Les contrecoups d'un drame terrible, survenu à l'été 2000, jettent toutefois une ombre sur la Ville de Laval. En pleins travaux de construction, un viaduc du boulevard du Souvenir s'effondre sur l'autoroute 15. Un homme est tué net, écrasé sous des tonnes de béton. Deux autres hommes sont gravement blessés.

Il s'agit d'un projet du ministère des Transports du Québec. Mais la gestion du projet a été déléguée à la Ville de Laval. Ce n'est pas exceptionnel. Un an plus tôt, le gouvernement a aussi cédé la construction d'une usine d'épuration à Laval. Ce sont des entreprises proches de la mairie (Dessau, CIMA", les architectes Giasson Ferragut, etc.) qui obtiennent, dans les deux cas, les contrats les plus intéressants. Ce sera aussi le cas pour le métro de Laval.

Rien ne semble toucher le tout-puissant maire, qui siège au conseil d'administration d'Hydro-Québec, et qui est porte-parole d'une coalition d'entreprises de construction, pour laquelle il réclame plus d'argent pour les infrastructures.

Mais en novembre 2010, l'ex-ministre Serge Ménard révèle que le maire Vaillancourt lui a offert une grosse enveloppe bourrée d'argent lors de sa première élection au début des années 90. Un député libéral confesse la même chose, dans la foulée de M. Ménard. Le maire ne s'en remettra pas.

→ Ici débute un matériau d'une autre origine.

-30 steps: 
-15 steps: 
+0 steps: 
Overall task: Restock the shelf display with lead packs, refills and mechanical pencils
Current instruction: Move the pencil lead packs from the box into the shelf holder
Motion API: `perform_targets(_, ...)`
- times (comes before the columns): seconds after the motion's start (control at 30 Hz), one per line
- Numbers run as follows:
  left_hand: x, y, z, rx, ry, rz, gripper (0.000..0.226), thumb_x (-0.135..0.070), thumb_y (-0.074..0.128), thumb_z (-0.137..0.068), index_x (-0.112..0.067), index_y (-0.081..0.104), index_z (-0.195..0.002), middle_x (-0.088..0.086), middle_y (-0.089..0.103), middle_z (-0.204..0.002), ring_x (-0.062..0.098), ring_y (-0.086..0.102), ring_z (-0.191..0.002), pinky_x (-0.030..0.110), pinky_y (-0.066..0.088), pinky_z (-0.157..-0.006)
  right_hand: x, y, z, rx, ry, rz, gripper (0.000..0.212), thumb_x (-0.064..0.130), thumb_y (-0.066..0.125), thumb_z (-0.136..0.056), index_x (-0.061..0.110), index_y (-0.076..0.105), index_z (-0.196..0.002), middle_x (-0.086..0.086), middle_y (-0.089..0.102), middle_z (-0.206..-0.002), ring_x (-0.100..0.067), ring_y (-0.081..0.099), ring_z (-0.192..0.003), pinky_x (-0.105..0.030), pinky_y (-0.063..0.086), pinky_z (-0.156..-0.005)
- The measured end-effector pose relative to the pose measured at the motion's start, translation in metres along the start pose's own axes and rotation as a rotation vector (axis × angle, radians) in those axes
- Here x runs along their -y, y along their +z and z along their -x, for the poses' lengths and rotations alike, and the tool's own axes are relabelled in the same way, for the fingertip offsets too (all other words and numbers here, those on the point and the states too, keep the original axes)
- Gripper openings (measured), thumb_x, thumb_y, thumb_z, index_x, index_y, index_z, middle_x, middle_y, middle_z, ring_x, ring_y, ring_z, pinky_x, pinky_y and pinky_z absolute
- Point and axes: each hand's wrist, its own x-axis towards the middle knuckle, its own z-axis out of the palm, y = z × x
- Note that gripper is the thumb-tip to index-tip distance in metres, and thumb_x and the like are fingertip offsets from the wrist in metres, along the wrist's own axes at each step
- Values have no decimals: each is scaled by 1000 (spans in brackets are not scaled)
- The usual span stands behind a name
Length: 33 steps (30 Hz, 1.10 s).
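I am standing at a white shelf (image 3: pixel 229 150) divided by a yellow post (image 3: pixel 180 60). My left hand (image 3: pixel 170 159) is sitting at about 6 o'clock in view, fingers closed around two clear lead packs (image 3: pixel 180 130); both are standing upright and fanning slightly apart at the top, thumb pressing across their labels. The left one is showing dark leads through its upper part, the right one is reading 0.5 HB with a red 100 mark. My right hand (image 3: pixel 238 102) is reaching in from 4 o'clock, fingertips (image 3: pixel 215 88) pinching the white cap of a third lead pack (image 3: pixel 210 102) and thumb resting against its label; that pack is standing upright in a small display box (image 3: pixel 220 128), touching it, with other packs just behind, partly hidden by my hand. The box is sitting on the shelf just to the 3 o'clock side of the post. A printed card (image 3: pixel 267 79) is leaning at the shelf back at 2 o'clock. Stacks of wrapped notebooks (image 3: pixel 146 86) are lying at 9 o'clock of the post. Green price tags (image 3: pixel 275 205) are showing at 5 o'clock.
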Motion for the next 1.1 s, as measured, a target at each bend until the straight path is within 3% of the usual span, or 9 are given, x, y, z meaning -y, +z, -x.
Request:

Au cours des deux années qui suivent, les soupçons concernant la collusion entre des entrepreneurs en construction se multiplient. Les langues commencent à se délier après des années de silence.

L'escouade Marteau est en marche. Des perquisitions s'enchaînent dans les bureaux d'ingénieurs, les entreprises de construction, et même à l'hôtel de ville. Le maire clame qu'il va rester.

Ce n'est qu'après la saisie de coffrets de sûreté remplis d'argent enregistrés à son nom dans plusieurs institutions financières de Laval, que le maire Vaillancourt finira par jeter l'éponge en novembre 2012. Son règne aura duré 23 ans.